**Exercise description:** What you return must match the listing below line for line, minus its pictures.

─── Recorded information ───

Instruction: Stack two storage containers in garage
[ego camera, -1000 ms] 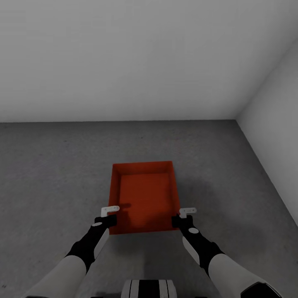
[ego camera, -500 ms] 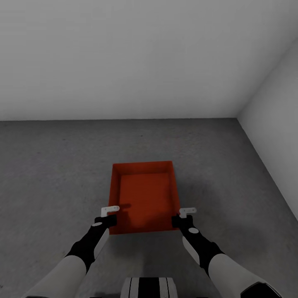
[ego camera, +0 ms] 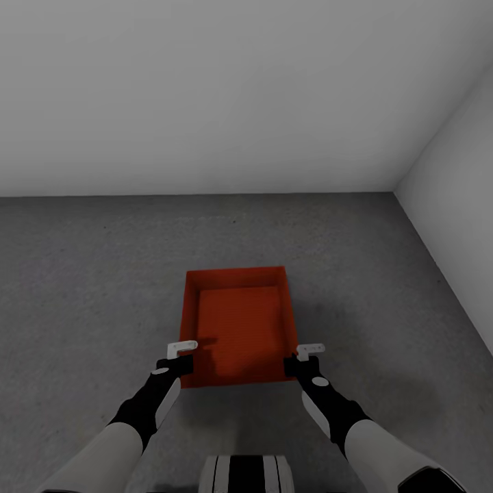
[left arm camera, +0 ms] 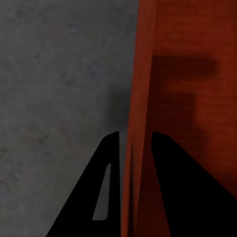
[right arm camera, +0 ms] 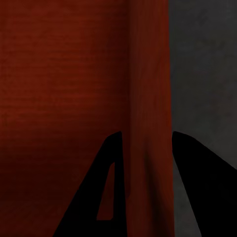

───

**Solution below:**
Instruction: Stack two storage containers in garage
[ego camera, -1000 ms] 
[ego camera, -500 ms] 
[ego camera, +0 ms] 
[left arm camera, +0 ms] 
[right arm camera, +0 ms] 

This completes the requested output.